I have the situation where I am doing some computation in Python, and based on the outcomes I have a list of target files that are candidates to be passed to 2nd program.
For example, I have 50,000 files which contain ~2000 items each. I want to filter for certain items and call a command line program to do some calculation on some of those.
This Program #2 can be used via shell command line, but requires also a lengthy set of arguments. Because of performance reasons I would have to run Program #2 on a cluster.
Right now, I am running Program #2 via
'subprocess.call("...", shell=True)
But I'd like to run it via qsub in future.
I have not much experience of how exactly this could be done in a reasonably efficient manner.
Would it make sense to write temporary 'qsub' files and run them via subprocess() directly from the Python script? Is there a better, maybe more pythonic solution?
Any ideas and suggestions are very welcome!
It makes perfect sense, although I would go for another solution.
As far as I understand, you have programme #1 that determines which of your 50,000 files needs to be computed by programme #2. Both programme #1 and #2 are written in Python. Excellent choice.
Incidentally, I have a Python module that might come in handy: https://gist.github.com/stefanedwards/8841307
If you are running the same qsub-system as I have (no idea what ours is called), you cannot use command arguments on the submitted scripts. Instead, any options are submitted via the -v
option, that puts them into environment variables, e.g.:
[me@local ~] $ python isprime.py 1
1: True
[me@local ~] $ head -n 5 isprime.py
#!/usr/bin/python
### This is a python script ...
import os
os.chdir(os.environ.get('PBS_O_WORKDIR','.'))
[me@local ~] $ qsub -v isprime='1 2 3' isprime.py
123456.cluster.control.com
[me@local ~]
Here, isprime.py
could handle command line arguments using argparse
. Then you just need to check whether the script is running as a submitted job, and then retrieve said arguments from the environment variables (os.environ
).
When programme #2 is modified to be run on the cluster, programme #1 can submit jobs by using subprocess.call(['qsub','-v options=...','programme2.py'], shell=FALSE)
Another approach would be to queue all the files in a database (say, an SQLite database). Then you could have programme #1 check all non-processed entries in the database, determine the outcome (run, not run, run with special options).
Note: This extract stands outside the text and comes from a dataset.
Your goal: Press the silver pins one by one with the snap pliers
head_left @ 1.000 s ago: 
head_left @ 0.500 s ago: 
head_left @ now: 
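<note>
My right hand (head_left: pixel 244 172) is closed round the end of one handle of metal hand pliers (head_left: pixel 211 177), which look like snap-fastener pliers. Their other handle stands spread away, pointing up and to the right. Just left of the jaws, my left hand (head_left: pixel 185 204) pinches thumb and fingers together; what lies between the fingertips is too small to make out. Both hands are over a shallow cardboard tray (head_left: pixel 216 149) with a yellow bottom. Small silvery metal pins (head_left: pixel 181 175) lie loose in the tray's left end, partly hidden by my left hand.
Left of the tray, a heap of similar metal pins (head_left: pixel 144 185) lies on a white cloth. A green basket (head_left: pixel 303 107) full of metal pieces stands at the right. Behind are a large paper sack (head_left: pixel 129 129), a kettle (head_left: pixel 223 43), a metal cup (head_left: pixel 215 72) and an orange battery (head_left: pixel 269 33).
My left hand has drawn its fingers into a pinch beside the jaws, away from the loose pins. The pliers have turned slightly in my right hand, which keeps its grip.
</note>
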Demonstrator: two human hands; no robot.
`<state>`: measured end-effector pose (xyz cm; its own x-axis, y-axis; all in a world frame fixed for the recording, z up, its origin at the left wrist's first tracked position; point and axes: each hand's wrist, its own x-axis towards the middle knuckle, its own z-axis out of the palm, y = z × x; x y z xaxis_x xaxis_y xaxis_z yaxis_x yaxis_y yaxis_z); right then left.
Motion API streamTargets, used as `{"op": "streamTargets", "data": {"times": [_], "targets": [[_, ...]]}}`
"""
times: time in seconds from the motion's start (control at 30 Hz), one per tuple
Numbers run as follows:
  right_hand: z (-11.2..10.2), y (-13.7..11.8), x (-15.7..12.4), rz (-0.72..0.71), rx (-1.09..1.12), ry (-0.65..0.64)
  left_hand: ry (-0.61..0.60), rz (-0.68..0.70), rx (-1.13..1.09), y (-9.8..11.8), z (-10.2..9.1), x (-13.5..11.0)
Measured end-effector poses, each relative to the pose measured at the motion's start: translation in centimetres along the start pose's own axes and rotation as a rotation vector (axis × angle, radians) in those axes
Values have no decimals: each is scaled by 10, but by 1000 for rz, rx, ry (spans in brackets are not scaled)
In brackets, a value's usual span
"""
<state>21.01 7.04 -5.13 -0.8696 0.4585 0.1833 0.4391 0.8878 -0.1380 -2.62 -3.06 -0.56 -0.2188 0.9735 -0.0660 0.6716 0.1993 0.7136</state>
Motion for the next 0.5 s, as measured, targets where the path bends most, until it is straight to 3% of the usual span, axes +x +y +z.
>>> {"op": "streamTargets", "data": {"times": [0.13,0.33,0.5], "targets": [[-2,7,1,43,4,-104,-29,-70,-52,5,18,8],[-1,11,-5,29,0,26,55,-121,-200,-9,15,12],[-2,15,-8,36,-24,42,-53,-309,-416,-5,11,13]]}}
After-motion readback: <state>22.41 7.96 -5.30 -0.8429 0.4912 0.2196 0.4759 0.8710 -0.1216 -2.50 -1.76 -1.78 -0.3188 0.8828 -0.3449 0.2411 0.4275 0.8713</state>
You now have the opportunity to run programme #2 in parallel on the cluster, which simply checks for the database for files to analyse.
Edit: When Programme #2 is an executable
Instead of a python script, we use a bash script that takes environment variables and puts them on a command line for the programme:
#!/bin/bash
cd .
# put options into context/flags etc.
if [ -n $option1 ]; then _opt1="--opt1 $option1"; fi
# we can even define our own defaults
_opt2='--no-verbose'
if [ -n $opt2 ]; then _opt2="-o $opt2"; fi
/path/to/exe $_opt1 $opt2
If you are going for the database solution, then have a python script that checks the database for unprocessed files, mark file as being processed (do these to in a single transaction), get options, call executable with subprocess
, when done, mark file as done, check for a new file, etc.